③当期及び当期の貸借対照表日後に株式併合又は株式分割が行われた場合に普通株式の期中平均株式数及び普通株式増加数は、表示する財務諸表のうち、最も古い期間の期首に当該株式併合又は株式分割が行われたと仮定して算定するものとされた(第30-2、30-3項)。

④潜在株式調整後1株当たり当期純利益の算定上、自己株式方式を用いる際に、「ストック・オプションの権利の行使により払い込まれると仮定された場合の入金額には、ストック・オプションの公正な評価額のうち、将来企業に提供されるサービスに係る分を含める」こととされた(適用指針第22項)。
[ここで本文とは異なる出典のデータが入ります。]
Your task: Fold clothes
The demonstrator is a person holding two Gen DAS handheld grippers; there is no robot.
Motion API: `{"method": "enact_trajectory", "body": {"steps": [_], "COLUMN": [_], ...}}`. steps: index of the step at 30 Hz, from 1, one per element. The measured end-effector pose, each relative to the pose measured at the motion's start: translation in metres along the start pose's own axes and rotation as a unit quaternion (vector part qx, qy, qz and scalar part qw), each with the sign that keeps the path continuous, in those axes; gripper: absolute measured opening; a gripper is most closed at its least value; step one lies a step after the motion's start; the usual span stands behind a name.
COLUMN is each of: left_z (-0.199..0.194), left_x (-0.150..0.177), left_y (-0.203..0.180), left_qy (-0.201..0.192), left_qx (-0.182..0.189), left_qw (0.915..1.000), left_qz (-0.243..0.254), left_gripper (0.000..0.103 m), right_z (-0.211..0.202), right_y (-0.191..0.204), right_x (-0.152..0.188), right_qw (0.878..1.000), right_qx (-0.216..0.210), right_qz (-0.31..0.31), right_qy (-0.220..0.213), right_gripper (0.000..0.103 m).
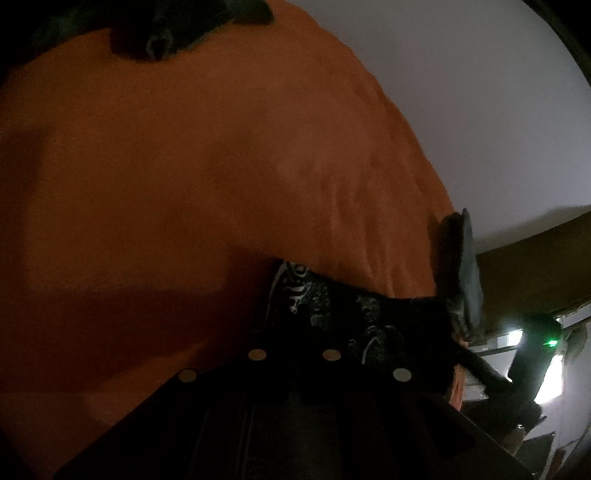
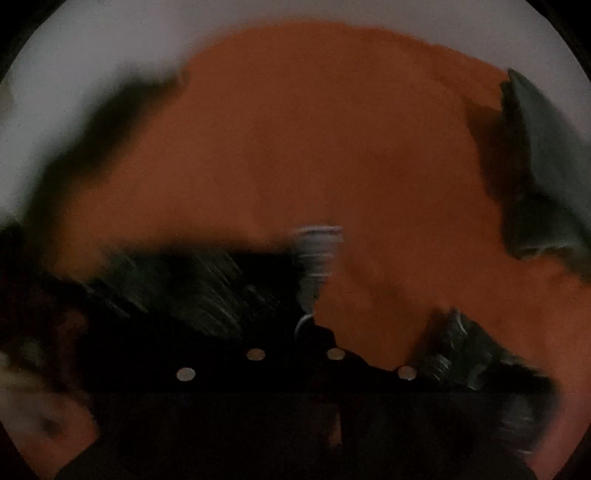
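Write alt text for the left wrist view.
Left gripper shut on a black printed shirt lying on an orange sheet. A dark garment sits at the far edge, a white wall beyond.

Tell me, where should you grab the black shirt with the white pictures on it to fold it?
Probably by an edge or corner, pinched from above. The black shirt lies flat on the orange cover, so only a thin edge can slip between the fingers. Both grippers look shut at its near edge already: the left gripper and the right gripper. The blur hides whether cloth is truly caught.
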State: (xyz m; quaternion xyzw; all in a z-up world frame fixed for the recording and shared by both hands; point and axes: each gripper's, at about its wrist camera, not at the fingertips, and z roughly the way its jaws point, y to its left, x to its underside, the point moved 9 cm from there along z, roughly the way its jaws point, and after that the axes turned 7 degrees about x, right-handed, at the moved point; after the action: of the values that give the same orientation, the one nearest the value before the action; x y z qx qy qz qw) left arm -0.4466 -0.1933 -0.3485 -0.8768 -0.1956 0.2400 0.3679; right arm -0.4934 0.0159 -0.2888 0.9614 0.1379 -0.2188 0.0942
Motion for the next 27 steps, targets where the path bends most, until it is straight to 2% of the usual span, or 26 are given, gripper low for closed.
{"method": "enact_trajectory", "body": {"steps": [2, 3, 4, 6, 7, 8, 9, 11, 14, 16, 17, 20, 23, 25, 27], "left_z": [-0.005, -0.012, -0.024, -0.042, -0.045, -0.049, -0.051, -0.041, -0.02, -0.01, -0.008, -0.007, -0.006, -0.01, -0.018], "left_x": [-0.002, -0.004, -0.009, -0.02, -0.026, -0.032, -0.037, -0.042, -0.042, -0.039, -0.039, -0.043, -0.047, -0.045, -0.042], "left_y": [-0.006, -0.009, -0.016, -0.023, -0.022, -0.02, -0.018, -0.007, 0.007, 0.01, 0.011, 0.015, 0.012, 0.016, 0.021], "left_qy": [-0.012, -0.025, -0.045, -0.074, -0.083, -0.092, -0.099, -0.092, -0.064, -0.043, -0.039, -0.038, -0.028, -0.017, -0.002], "left_qx": [0.009, 0.026, 0.054, 0.098, 0.107, 0.116, 0.122, 0.099, 0.076, 0.068, 0.06, 0.033, 0.022, 0.028, 0.019], "left_qw": [0.9999, 0.9993, 0.9975, 0.9924, 0.9908, 0.9889, 0.9876, 0.9908, 0.995, 0.9968, 0.9974, 0.9987, 0.9993, 0.9994, 0.9994], "left_qz": [0.002, -0.001, -0.004, -0.006, -0.004, -0.001, 0.001, 0.004, 0.006, 0.005, 0.005, 0.005, 0.003, -0.015, -0.029], "left_gripper": [0.002, 0.002, 0.002, 0.002, 0.002, 0.002, 0.002, 0.002, 0.002, 0.002, 0.002, 0.002, 0.003, 0.003, 0.003], "right_z": [-0.023, -0.033, -0.043, -0.055, -0.061, -0.053, -0.043, -0.005, 0.033, 0.044, 0.049, 0.058, 0.06, 0.061, 0.058], "right_y": [-0.005, -0.007, -0.009, -0.019, -0.025, -0.038, -0.051, -0.083, -0.112, -0.108, -0.104, -0.099, -0.095, -0.092, -0.092], "right_x": [-0.01, -0.013, -0.017, -0.023, -0.026, -0.026, -0.027, -0.024, -0.014, -0.011, -0.01, -0.013, -0.008, -0.005, 0.0], "right_qw": [0.994, 0.984, 0.969, 0.936, 0.916, 0.905, 0.901, 0.891, 0.9, 0.913, 0.925, 0.94, 0.953, 0.96, 0.966], "right_qx": [-0.091, -0.158, -0.222, -0.316, -0.359, -0.377, -0.38, -0.387, -0.345, -0.327, -0.308, -0.277, -0.248, -0.232, -0.215], "right_qz": [0.041, 0.07, 0.099, 0.146, 0.169, 0.189, 0.201, 0.236, 0.265, 0.243, 0.221, 0.194, 0.168, 0.152, 0.139], "right_qy": [-0.036, -0.04, -0.044, -0.056, -0.061, -0.054, -0.05, -0.011, 0.007, 0.021, 0.027, 0.033, 0.038, 0.044, 0.045], "right_gripper": [0.001, 0.001, 0.001, 0.001, 0.001, 0.001, 0.001, 0.001, 0.001, 0.001, 0.001, 0.001, 0.001, 0.004, 0.02]}}
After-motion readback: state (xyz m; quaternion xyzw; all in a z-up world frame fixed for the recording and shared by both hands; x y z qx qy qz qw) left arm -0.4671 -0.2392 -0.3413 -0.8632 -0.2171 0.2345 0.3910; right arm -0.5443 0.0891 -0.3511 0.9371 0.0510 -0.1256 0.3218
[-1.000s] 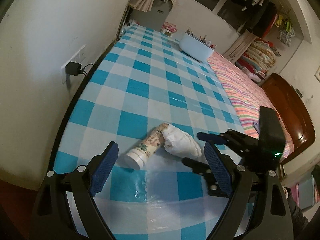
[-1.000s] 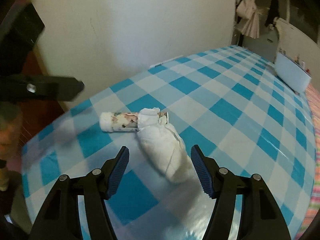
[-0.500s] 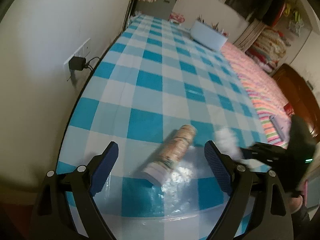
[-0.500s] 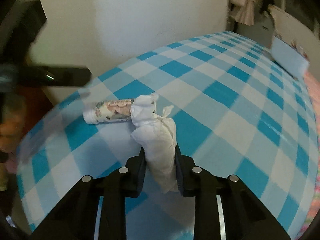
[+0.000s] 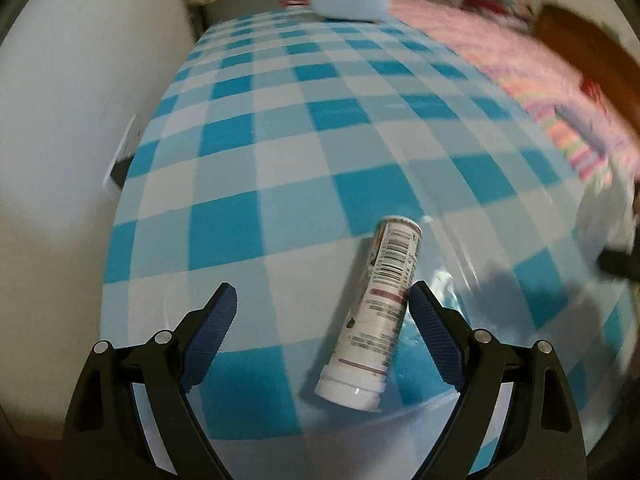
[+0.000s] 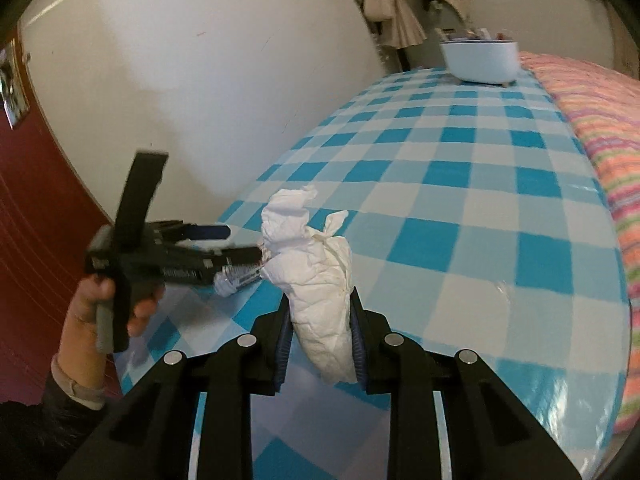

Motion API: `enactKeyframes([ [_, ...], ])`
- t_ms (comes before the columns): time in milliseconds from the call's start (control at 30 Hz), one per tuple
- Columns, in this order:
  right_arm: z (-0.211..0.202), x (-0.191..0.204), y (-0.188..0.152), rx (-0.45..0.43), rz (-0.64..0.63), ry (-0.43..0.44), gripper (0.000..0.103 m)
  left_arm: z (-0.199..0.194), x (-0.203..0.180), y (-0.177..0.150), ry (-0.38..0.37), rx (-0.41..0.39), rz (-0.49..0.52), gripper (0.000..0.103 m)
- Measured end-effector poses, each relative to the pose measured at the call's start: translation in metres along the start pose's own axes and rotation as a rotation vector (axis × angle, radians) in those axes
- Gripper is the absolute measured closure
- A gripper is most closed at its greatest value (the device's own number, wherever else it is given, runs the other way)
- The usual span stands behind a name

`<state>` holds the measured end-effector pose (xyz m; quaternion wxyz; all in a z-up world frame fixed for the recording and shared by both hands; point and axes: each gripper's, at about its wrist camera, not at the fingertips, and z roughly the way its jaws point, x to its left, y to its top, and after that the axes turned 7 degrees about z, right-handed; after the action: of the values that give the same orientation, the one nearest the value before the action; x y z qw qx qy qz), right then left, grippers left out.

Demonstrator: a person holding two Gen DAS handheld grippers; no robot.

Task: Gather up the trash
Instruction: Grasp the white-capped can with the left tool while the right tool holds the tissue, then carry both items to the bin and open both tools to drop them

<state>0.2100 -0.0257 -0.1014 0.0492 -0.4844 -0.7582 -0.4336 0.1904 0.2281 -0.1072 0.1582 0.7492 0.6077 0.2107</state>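
1. Trash on the checked tablecloth (image 5: 280, 152) comes in two pieces: a printed tube (image 5: 380, 312) and a crumpled white tissue wad (image 6: 320, 280).
2. At the far left of the right wrist view, a person's hand (image 6: 100, 304) grips the handle of the left gripper (image 5: 320, 312), which reaches over the near end of the table.
3. In the left wrist view, the left gripper's jaws stand wide and released, grasping nothing.
4. Between them lies the printed tube, flat on the cloth near the table's front edge, its white cap toward the camera and its barcode up.
5. The tube sits much closer to the right-hand finger (image 5: 436, 336) than to the other; whether they touch cannot be told.
6. Further right, the right gripper (image 6: 320, 344) is clenched on the tissue wad, its blue pads pressing both sides.
7. The wad stands up out of the jaws, raised clear of the cloth.
8. A pale tub (image 6: 480, 60) stands at the table's far end, beside a striped blanket (image 6: 600, 128).
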Motion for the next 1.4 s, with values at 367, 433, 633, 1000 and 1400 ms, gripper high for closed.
enactKeyframes([
  [367,-0.032,-0.009,-0.005,-0.082,0.052,0.012,0.077,0.010,-0.033,0.001,0.059,0.038,0.097,0.057],
  [433,-0.035,-0.010,-0.007,-0.089,0.051,0.010,0.077,0.010,-0.033,0.002,0.044,0.038,0.083,0.062],
  [633,-0.039,-0.015,-0.010,-0.102,0.065,-0.006,0.077,0.011,-0.033,0.004,0.008,0.032,0.032,0.073],
  [1000,-0.059,-0.024,-0.009,-0.164,0.077,-0.027,0.077,-0.005,-0.035,0.013,-0.032,-0.045,-0.058,0.075],
  [1400,-0.085,-0.042,-0.017,-0.218,0.087,-0.094,0.077,-0.034,-0.075,0.021,-0.091,-0.144,-0.065,0.075],
])
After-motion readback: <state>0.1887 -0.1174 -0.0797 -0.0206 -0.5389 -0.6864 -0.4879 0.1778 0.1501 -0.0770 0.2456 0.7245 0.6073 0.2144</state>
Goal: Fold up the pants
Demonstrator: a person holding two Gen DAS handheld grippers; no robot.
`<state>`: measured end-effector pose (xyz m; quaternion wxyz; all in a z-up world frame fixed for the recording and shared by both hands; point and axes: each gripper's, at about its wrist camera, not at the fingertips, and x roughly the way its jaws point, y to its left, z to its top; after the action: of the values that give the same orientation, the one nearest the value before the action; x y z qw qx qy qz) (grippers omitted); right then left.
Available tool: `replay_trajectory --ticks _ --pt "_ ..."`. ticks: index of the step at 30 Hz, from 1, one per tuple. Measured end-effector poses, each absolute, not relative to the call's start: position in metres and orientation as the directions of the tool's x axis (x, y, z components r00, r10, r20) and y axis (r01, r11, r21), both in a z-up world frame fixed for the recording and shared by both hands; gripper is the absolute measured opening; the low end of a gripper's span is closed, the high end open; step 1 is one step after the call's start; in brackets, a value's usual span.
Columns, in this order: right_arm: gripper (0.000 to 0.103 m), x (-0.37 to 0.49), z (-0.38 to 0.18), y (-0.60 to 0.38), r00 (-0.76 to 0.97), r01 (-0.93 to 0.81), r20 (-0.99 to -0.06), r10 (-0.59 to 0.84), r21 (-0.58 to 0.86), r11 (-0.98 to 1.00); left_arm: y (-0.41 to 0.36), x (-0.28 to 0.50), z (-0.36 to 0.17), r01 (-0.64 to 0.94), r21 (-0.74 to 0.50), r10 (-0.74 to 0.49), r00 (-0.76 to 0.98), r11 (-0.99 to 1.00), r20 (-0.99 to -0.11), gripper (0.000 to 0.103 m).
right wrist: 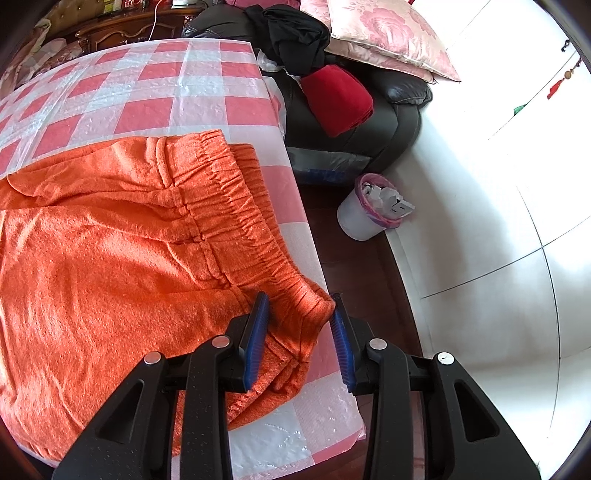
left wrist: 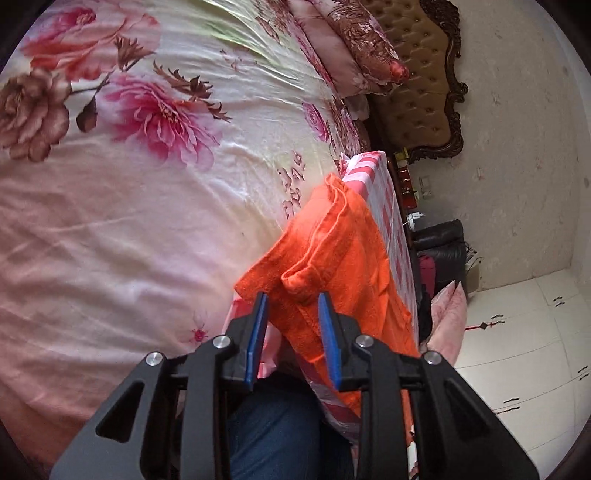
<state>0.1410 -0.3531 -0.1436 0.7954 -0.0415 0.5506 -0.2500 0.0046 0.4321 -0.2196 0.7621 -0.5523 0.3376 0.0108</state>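
Orange pants (right wrist: 122, 229) lie spread on a red-and-white checked table cover (right wrist: 155, 74); the elastic waistband runs toward the table's right edge. My right gripper (right wrist: 300, 301) is open, its blue pads on either side of the waistband's near corner (right wrist: 310, 299). In the left wrist view the same pants (left wrist: 332, 251) appear folded over on the cover (left wrist: 380, 192). My left gripper (left wrist: 293, 299) is open, with a folded orange edge (left wrist: 295, 280) just beyond and between its pads.
A bed with a floral sheet (left wrist: 129, 184) lies left of the table. A black chair with dark and red clothes (right wrist: 340, 99) and a pink cushion (right wrist: 388, 33) stands beyond the table. A small bin (right wrist: 365, 210) sits on the floor to the right.
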Motion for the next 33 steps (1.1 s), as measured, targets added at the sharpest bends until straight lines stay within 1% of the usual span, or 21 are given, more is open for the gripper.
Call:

⑤「親会社が発行する子会社等の普通株式に転換等の可能な潜在株式について、その権利の行使を仮定することにより、親会社の持分比率が変動し、その結果、連結上の当期純利益が減少する場合、当該潜在株式は、連結上の潜在株式調整後1株当たり当期純利益の算定にあたって考慮する。」こととされた(適用指針第33-2項)

⑥「子会社等が、親会社の普通株式に転換等可能な潜在株式を発行し、その権利の行使を仮定することにより希薄化する場合には、連結上の潜在株式調整後1株当たり当期純利益の算定にあたり、親会社の潜在株式に含める。」こととされた(適用指針第32項)

5)四半期財務諸表に関する会計基準及び適用指針について

主な改正点は以下のとおりです。

①会計方針の変更を行う場合、過去の期間に新たな会計方針を遡及適用する(「四半期財務諸表に関する会計基準」第10-2項)

②過去の連結財務諸表及び四半期連結財務諸表における誤謬が発見された場合には、修正再表示を行う(「四半期財務諸表に関する会計基準」第16-2項)

③「会計方針の変更を会計上の見積りの変更と区分することが困難な場合には、変更を行った四半期会計期間以後において、変更の内容、その理由及び影響額」、「過去の誤謬の修正再表示を行った場合には、その内容及び影響額」(「四半期財務諸表に関する会計基準」第19項(4)-2、(22))等の注記事項

④「会計方針の変更又は過去の誤謬の訂正により四半期財務諸表等の遡及適用又は修正再表示が行われた場合は、開示対象期間の1株当たり四半期純損益及び潜在株式調整後1株当たり四半期純利益を、遡及適用後又は修正再表示後の金額により算定する」(適用指針第51-2項)

6)セグメント情報等の開示に関する会計基について

主な改正点は以下のとおりです。

①開示する事業セグメントの範囲を変更する場合には、「その旨及び前年度のセグメント情報を当年度の報告セグメントの区分により作り直した情報を開示しなければならない。」とされています(「セグメント情報等の開示に関する会計基準」第16項)。

ただし、前年度のセグメント情報を当年度の報告セグメントの区分により作り直した情報を開示することが実務上困難な場合(本会計基準では、必要な情報の入手が困難な場合や、当該情報を作成するために過度の負担を要する場合には、実務上困難なものとする。には、セグメント情報に与える影響を開示することができるとされています。

②また、会計上の変更又は過去の誤謬の訂正を行う場合、財務諸表の遡及処理を行う場合は、前年度のセグメント情報等について、遡及処理の影響を反映した情報を開示することに留意が必要であるとされています(「セグメント情報等の開示に関する会計基準」第97-2項)。